On 1975's "Let Your Love Flow" by The Bellamy Brothers, Bennett plays lead guitars. It also features in a UK Barclay's Bank commercial. The song was written by Larry Williams, a member of Neil Diamond's road crew.

Formed in the late 1970s as Rodney Crowell's road band, The Notorious Cherry Bombs' original members include guitarists Vince Gill and Richard Bennett, keyboardist Tony Brown, steel guitarist Hank DeVito, drummer Larrie Londin and bassist Emory Gordy, Jr. With a modified lineup the musicians went to the studio in early 2004 to record The Notorious Cherry Bombs, their first album as a band.

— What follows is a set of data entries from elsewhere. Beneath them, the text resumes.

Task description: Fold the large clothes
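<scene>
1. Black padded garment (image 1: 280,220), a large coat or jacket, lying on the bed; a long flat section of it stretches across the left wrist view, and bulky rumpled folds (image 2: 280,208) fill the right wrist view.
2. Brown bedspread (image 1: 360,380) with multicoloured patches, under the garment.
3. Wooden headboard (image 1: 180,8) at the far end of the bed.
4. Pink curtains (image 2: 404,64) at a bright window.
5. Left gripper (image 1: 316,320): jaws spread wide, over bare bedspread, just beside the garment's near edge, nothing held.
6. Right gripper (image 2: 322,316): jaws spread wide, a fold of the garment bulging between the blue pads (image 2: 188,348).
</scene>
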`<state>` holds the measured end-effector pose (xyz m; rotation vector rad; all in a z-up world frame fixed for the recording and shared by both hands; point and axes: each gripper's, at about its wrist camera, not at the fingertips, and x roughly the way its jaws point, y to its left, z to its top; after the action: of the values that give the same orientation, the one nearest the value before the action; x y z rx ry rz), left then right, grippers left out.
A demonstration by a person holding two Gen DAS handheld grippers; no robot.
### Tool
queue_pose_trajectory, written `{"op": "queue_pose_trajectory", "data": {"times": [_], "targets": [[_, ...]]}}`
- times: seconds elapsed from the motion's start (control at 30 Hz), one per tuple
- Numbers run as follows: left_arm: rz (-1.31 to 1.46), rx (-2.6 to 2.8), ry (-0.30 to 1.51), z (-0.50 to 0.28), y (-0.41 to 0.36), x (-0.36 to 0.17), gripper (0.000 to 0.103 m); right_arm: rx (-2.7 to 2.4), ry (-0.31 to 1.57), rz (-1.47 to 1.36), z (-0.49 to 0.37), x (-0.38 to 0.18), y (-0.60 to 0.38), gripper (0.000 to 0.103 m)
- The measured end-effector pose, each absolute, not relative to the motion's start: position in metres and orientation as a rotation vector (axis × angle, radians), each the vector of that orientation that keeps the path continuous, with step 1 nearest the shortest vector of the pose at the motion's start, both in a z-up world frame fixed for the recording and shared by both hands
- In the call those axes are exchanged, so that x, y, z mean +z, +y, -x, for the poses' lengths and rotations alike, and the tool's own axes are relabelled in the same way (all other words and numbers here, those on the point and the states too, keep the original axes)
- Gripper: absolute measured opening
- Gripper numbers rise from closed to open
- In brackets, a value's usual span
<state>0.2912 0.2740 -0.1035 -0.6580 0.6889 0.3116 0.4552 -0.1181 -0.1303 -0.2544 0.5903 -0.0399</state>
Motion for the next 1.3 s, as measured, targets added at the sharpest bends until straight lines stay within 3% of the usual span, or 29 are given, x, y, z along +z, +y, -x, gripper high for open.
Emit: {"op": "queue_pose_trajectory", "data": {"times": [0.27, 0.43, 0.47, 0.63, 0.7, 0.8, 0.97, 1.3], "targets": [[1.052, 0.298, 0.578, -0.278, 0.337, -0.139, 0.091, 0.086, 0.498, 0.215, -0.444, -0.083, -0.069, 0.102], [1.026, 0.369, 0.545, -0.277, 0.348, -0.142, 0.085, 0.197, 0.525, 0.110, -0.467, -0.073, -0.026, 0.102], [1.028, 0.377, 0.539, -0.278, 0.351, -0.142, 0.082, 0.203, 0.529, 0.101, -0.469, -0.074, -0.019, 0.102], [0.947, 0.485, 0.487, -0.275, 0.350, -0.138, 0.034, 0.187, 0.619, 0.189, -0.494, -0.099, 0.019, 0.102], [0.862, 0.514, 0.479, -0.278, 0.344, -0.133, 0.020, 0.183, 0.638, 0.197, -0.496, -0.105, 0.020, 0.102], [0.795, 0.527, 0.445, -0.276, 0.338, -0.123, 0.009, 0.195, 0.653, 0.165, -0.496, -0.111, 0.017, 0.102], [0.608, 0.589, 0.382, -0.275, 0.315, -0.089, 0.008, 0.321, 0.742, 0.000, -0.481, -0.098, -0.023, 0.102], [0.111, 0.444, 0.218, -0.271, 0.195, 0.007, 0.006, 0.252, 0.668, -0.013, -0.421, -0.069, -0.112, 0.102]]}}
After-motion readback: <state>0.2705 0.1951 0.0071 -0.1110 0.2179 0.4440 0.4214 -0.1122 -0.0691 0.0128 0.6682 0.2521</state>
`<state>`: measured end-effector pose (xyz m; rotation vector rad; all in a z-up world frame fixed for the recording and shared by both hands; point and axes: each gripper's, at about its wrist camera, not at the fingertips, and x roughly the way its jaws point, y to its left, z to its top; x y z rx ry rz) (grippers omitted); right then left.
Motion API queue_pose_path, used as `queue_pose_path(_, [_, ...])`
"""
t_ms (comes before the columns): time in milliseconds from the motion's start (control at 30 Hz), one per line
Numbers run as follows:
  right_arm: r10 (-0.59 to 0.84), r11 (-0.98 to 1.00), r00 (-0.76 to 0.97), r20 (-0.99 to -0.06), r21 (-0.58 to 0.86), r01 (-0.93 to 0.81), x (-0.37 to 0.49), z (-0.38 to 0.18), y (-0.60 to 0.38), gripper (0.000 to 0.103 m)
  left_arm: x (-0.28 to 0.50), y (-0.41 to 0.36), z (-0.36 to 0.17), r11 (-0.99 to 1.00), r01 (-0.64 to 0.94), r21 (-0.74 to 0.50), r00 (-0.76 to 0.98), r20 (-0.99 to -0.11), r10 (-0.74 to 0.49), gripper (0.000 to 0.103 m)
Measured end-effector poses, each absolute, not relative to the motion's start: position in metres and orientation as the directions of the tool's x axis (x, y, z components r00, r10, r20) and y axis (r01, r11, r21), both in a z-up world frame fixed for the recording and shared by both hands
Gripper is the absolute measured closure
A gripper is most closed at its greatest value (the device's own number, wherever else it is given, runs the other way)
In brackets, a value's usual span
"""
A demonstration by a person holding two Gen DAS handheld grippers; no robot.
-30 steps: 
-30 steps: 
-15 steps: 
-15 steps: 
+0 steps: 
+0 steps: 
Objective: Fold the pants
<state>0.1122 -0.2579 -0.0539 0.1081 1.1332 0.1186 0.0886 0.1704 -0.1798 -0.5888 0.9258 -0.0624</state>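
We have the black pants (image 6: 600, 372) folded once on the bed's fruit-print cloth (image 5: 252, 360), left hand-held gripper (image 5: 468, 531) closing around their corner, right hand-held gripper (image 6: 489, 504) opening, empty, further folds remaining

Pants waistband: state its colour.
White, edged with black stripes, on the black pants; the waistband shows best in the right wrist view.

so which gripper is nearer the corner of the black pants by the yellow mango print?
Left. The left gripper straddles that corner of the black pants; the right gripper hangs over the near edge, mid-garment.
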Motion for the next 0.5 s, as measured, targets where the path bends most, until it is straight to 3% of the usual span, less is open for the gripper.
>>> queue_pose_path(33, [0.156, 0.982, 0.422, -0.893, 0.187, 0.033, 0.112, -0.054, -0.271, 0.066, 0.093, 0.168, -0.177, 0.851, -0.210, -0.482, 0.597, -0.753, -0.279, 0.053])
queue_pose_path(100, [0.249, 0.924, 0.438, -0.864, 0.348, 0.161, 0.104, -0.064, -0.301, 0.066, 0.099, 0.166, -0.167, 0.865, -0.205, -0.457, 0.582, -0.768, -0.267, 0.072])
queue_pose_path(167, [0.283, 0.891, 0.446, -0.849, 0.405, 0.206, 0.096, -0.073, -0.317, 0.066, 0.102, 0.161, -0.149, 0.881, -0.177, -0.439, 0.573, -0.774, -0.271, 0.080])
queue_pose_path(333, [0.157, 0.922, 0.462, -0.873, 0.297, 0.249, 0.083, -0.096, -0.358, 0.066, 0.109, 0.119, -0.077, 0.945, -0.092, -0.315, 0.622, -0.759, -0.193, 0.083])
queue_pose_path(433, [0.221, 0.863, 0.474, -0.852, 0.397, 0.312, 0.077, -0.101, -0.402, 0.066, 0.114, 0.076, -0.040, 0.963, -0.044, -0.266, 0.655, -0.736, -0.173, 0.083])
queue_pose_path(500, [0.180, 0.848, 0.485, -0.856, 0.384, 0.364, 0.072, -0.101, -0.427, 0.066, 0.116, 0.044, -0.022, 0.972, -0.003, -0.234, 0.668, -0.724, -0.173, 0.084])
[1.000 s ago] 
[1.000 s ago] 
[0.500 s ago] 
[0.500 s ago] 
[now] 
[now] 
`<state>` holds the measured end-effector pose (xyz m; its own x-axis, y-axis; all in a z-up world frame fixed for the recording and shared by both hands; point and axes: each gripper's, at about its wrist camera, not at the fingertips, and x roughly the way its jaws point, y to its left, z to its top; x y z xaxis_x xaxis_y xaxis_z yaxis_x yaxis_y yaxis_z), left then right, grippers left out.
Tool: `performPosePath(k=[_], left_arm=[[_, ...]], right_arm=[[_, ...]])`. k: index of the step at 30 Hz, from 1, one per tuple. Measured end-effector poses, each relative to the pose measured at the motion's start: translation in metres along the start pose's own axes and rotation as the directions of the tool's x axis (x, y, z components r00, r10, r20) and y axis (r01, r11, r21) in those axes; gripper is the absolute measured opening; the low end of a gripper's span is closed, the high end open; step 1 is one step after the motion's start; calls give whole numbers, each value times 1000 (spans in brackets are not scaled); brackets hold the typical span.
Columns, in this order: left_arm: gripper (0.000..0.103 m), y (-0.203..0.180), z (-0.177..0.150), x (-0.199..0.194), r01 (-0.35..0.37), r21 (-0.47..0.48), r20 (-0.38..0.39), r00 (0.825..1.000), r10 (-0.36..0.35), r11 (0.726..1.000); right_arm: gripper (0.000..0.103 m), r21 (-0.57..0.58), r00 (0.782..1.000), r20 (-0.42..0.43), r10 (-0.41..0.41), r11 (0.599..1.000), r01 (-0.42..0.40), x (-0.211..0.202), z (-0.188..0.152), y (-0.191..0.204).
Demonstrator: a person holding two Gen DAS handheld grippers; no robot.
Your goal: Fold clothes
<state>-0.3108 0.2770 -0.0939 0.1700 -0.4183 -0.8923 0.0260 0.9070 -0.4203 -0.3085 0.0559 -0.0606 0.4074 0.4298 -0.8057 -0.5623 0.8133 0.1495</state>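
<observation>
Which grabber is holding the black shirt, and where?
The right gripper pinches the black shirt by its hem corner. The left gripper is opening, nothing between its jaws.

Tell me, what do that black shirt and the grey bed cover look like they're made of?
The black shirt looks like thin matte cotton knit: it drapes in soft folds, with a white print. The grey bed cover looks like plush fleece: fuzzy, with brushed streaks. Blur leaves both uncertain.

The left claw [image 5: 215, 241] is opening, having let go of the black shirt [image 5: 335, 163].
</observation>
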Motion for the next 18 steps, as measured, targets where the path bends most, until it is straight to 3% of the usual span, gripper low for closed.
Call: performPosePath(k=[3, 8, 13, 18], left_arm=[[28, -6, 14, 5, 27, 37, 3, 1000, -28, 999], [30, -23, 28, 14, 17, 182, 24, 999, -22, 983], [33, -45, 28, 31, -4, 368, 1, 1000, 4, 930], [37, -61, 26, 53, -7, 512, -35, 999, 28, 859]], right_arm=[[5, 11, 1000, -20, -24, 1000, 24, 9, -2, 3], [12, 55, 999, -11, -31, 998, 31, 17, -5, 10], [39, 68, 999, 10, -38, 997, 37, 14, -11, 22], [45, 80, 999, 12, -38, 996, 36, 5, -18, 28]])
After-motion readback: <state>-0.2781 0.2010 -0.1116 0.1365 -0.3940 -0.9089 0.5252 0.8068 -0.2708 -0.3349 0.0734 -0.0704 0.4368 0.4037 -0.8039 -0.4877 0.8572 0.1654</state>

From the liner notes of Bennett's solo album, Themes From A Rainy Decade, Mark Knopfler writes, "For almost ten years now I've felt very lucky having Richard Bennett as a pal and as a member of the band. His quiet, self-effacing manner hides an encyclopedic knowledge of all kinds of roots and rock music, from Hillbilly to Hawaiian, played effortlessly on a variety of instruments which appear out of a flight case as big as an Airstream trailer... May his cracking guitar playing find a place in your life as it has in mine."

Bennett's electric guitar intro to Emmylou Harris' "Heaven Only Knows" (from her Bennett-produced Bluebird album) was the first sound heard on the 2004 season-opening episode of The Sopranos.

Bennett contributes electric sitar to the 2007 album American Standard by Thelonious Moog.

==Personal life==
Bennett's brother is Jon "Bermuda" Schwartz, drummer for "Weird Al" Yankovic since 1980.